Em Paris, onde viveu durante toda a década de sessenta, o meu pai ia almoçar regularmente a uma cantina universitária que existia na Place de l’Odéon, perto do Boulevard Saint-Michel. A qualidade era péssima, mas o preço mínimo: comia-se por poucos francos. Era frequentada por estudantes (na maioria negros) oriundos das ex-colónias francesas, e por imigrantes de outras nacionalidades. Iam lá comer muitos portugueses fugidos à guerra colonial, como José Mário Branco ou Luís Cília.

Almocei lá muitas vezes com o meu pai. Um belo dia, ele deteve-se a falar com um português, explicando-me depois quem era. O meu pai chamava-lhe o ‘homem das moléculas de ar’, porque há tempos lhe apresentara uma teoria que tentava explicar por que razão os povos do Norte eram mais desenvolvidos do que os do Sul. Em síntese, no Norte as temperaturas são mais baixas, o ar é mais denso, menos rarefeito, pelo que, quando as pessoas inspiram, inalam mais moléculas de ar. Assim, o organismo, a começar pelo cérebro, é mais oxigenado – sendo as pessoas mais ativas e inteligentes.

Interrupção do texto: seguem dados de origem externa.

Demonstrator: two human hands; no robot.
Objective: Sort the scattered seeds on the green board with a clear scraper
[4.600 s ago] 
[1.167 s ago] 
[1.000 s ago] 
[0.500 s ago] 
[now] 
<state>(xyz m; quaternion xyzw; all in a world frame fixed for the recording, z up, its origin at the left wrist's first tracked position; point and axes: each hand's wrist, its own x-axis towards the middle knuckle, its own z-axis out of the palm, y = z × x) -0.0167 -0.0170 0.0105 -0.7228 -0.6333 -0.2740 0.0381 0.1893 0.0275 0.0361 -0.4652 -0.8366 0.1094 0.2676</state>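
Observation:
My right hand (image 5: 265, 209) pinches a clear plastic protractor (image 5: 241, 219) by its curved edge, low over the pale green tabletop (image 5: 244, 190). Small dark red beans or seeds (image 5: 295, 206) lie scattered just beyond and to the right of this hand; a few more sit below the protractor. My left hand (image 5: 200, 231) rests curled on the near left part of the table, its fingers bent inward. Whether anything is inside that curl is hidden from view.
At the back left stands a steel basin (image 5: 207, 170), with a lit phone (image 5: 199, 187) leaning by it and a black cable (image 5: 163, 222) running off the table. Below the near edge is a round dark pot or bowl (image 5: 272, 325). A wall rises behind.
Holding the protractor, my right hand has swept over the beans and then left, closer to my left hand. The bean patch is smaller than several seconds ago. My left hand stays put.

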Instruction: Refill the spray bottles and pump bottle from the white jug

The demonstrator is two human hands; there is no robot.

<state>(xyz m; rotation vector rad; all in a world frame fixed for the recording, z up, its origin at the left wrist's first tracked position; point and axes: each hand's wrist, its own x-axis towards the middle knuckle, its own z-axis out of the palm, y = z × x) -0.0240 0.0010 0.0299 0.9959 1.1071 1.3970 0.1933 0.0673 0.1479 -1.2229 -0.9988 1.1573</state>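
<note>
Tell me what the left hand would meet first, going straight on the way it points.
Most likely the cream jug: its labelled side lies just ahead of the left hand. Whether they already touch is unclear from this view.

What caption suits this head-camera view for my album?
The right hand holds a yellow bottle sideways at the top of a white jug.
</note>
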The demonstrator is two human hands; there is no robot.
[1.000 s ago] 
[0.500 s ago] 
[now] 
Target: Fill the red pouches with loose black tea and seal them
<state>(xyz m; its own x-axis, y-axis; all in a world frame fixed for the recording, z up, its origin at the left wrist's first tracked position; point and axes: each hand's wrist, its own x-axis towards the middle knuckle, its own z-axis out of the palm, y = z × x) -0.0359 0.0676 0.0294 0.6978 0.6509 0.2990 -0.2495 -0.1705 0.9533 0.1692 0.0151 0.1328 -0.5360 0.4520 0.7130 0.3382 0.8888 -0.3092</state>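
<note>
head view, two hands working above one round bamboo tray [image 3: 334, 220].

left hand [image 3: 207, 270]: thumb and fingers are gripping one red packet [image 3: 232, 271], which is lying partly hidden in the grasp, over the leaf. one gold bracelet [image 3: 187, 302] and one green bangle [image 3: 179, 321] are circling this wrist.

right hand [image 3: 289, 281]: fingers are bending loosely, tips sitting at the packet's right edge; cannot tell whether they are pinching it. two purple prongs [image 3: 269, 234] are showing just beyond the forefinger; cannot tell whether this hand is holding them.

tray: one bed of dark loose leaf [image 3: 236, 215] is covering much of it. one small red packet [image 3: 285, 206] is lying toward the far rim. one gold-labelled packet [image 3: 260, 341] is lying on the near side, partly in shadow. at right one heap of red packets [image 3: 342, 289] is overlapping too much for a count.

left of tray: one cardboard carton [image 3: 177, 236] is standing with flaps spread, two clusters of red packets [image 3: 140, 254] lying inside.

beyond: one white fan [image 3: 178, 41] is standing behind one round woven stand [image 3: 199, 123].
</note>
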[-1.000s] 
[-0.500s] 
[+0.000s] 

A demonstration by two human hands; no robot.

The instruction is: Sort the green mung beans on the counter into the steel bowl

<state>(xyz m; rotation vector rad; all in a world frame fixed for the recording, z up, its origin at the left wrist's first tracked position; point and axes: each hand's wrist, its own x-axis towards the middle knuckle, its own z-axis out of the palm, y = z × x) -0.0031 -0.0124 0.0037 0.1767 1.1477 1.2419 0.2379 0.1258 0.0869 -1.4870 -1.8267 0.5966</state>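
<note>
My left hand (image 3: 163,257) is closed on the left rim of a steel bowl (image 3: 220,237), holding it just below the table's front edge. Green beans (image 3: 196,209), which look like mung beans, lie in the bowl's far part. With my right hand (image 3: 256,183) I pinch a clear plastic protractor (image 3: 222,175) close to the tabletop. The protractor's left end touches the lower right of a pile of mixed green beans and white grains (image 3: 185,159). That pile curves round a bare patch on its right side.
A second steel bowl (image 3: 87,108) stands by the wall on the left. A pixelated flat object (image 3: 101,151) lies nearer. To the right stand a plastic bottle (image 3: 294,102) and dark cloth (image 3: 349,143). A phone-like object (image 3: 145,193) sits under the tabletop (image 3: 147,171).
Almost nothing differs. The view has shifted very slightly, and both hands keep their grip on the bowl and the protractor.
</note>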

Em contrapartida, os povos do Sul, onde o ar é quente, inspiram menos moléculas de ar, pelo que são mais passivos e menos inteligentes.

O meu pai contou-me isto a rir. Dizia que o homem era um imbecil. Como comunista que ainda não deixara de ser, o meu pai considerava os povos iguais em qualidades – pelo que afirmar que a Natureza podia contribuir para tornar uns mais capazes do que outros era para ele uma enorme parvoíce.

Eu não o quis contrariar, até porque nunca tinha pensado no assunto, mas não me pareceu que a teoria fosse totalmente destituída de sentido. Uma coisa era certa: os povos do Norte da Europa ou da América eram mais desenvolvidos do que os do Sul. O Canadá e os EUA estavam notoriamente à frente do Brasil, da Venezuela ou da Colômbia; e a Suécia, a Alemanha ou a Holanda eram mais desenvolvidas do que a Espanha, a Grécia ou Portugal.

Ora, isso tinha de ter uma explicação.

E mesmo dentro de cada país tal se verificava. O Norte de Portugal era mais desenvolvido do que o Sul, e a situação era igual na Itália ou em Espanha.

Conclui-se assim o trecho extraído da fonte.